Cycling is generally permissible on all roads except motorways. In themselves, major roads are fine by bike. They’re direct. They’re better maintained, with potholes fixed sooner and surfaces treated first when it’s icy. The issue is traffic. Fumes and noise are unpleasant; close-passing drivers are alarming. Even if it takes longer, it’s usually better to use a quieter route. Yet that isn’t always possible or, if you’re pushed for time, practical. How to behave on bigger roads depends to some extent on where they are.
Out of town
With higher speed limits, traffic moves much faster. Drivers tend to treat the maximum as the speed they ‘should’ be travelling at. The big speed differential between driver and cyclist means they’ll have less time to react to you. Your visibility, particularly in less optimum conditions, is critical.
A flashing rear light can help even in daylight, as can clothing that isn’t ninja black, but road positioning remains vitally important. Hugging the kerb will encourage drivers to overtake you without straddling or crossing the centreline, so ride some distance out – the secondary position. Take the lane at junctions, pinch points, etc.
You need to broadcast your intentions in plenty of time; a car travelling at 60mph is covering 27 metres per second. When you’re changing position on the road – to turn right, for example – signal clearly and early, and make no sudden moves.
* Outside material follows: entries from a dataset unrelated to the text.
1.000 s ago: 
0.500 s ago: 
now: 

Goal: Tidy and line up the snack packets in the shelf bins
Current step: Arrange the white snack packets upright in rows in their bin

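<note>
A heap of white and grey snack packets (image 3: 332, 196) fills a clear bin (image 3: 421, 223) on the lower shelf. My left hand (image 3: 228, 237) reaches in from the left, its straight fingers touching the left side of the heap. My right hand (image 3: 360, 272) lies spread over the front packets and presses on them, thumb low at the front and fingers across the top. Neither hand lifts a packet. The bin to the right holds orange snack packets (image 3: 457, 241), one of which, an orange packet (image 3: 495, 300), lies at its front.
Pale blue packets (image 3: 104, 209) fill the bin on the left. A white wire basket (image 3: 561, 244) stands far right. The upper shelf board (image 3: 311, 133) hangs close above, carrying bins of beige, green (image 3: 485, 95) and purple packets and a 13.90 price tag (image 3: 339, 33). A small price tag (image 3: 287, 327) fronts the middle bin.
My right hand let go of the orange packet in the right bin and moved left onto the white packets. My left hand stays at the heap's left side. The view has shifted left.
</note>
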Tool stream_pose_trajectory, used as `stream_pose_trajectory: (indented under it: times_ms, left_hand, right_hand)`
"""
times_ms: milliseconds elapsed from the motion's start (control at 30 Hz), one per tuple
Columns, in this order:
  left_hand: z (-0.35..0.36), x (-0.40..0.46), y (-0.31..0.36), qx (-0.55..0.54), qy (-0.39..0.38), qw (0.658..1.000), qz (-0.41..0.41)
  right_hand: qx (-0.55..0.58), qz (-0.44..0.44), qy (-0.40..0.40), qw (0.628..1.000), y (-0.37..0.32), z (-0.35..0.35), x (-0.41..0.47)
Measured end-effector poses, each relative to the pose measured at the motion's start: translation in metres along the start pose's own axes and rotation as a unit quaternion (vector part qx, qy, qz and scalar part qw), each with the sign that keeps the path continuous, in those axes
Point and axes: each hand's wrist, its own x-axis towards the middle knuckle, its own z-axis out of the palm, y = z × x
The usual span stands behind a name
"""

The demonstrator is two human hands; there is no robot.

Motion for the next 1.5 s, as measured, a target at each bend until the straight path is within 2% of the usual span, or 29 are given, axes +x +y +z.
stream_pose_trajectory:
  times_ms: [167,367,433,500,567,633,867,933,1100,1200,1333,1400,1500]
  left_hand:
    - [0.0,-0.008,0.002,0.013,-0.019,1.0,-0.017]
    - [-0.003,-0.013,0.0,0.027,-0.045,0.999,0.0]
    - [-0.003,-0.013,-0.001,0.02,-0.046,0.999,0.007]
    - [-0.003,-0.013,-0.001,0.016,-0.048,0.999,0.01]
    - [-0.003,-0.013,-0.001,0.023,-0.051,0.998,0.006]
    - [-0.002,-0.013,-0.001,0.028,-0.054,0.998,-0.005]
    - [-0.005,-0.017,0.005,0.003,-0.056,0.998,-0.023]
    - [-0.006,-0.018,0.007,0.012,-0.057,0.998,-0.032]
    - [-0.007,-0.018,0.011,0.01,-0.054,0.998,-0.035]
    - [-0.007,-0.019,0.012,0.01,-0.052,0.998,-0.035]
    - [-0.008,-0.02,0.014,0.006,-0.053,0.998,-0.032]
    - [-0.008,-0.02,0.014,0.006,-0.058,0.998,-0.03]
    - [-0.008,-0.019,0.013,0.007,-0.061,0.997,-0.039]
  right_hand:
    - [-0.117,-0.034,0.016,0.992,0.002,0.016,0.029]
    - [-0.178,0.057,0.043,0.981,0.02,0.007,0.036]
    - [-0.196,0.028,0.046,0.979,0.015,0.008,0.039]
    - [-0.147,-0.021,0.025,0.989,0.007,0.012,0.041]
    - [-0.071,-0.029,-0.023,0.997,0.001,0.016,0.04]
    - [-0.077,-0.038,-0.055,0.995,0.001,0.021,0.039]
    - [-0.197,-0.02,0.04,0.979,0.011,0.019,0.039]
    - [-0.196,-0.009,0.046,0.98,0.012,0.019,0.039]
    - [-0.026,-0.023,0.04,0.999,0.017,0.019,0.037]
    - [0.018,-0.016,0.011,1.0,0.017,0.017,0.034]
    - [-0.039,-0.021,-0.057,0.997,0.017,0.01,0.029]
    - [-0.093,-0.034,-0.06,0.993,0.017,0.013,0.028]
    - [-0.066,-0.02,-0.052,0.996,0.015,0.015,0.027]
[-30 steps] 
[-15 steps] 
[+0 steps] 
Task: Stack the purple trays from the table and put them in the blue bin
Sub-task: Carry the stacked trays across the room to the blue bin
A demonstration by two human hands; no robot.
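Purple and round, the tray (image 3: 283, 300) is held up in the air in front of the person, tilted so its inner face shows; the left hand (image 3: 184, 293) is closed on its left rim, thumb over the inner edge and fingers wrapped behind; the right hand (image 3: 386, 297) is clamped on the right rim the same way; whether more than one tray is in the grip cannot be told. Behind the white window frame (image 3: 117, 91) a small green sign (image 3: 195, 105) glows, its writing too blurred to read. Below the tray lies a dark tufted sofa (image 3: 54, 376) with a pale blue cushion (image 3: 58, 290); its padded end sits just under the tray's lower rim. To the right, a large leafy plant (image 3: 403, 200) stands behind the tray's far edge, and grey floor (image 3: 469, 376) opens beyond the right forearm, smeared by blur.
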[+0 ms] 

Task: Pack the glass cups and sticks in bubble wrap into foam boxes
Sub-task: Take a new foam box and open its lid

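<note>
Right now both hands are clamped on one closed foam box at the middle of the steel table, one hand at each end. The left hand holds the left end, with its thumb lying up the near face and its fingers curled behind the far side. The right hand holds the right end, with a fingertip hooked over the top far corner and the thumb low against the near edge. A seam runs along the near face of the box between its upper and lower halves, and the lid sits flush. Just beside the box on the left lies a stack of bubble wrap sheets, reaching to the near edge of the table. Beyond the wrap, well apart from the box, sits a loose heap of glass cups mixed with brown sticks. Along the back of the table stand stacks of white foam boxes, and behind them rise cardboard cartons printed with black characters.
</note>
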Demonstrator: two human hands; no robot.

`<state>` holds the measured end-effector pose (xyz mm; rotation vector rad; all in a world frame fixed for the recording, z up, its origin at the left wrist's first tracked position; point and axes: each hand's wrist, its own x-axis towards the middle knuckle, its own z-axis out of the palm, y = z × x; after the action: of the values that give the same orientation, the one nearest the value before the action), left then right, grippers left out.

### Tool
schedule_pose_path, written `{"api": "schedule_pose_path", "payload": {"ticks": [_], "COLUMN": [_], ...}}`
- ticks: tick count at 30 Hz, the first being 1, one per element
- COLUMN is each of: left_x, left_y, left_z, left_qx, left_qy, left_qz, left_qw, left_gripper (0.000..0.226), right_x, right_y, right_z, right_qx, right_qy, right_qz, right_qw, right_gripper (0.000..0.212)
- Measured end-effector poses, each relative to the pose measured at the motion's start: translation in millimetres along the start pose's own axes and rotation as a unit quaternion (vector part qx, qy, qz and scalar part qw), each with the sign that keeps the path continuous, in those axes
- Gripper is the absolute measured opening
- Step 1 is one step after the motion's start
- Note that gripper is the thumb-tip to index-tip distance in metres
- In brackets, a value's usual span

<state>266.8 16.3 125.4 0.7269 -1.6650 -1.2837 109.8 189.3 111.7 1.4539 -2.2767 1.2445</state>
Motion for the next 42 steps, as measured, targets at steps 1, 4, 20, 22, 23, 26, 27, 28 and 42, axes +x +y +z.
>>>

At roundabouts and junctions, be unambiguous about where you’re going by taking the lane.
The worst roads are: busy, narrow ones with a 60mph speed limit and poor sight-lines; and ring roads, which have lots of junctions and drivers jostling for position as they change lanes.
In urban areas, main road traffic becomes congested. Average speeds are low. A bike is often the fastest vehicle, and the speed differential between you and motor traffic will be small. The problem is not so much drivers reacting too late (or at all!) but bullying their way into your space. Do not be shy about taking your lane. You’ve got just as much right to get where you’re going – and to do so safely. This is not incompatible with being a virtuous cyclist. Be firm, but fair.
Clear communication remains important, especially when changing lanes. You can progress when drivers can’t by filtering and getting to the head of queues at traffic lights where there’s an advanced stop line (i.e. bike box). You can also use most bus lanes, but never risk going up the inside of buses or lorries.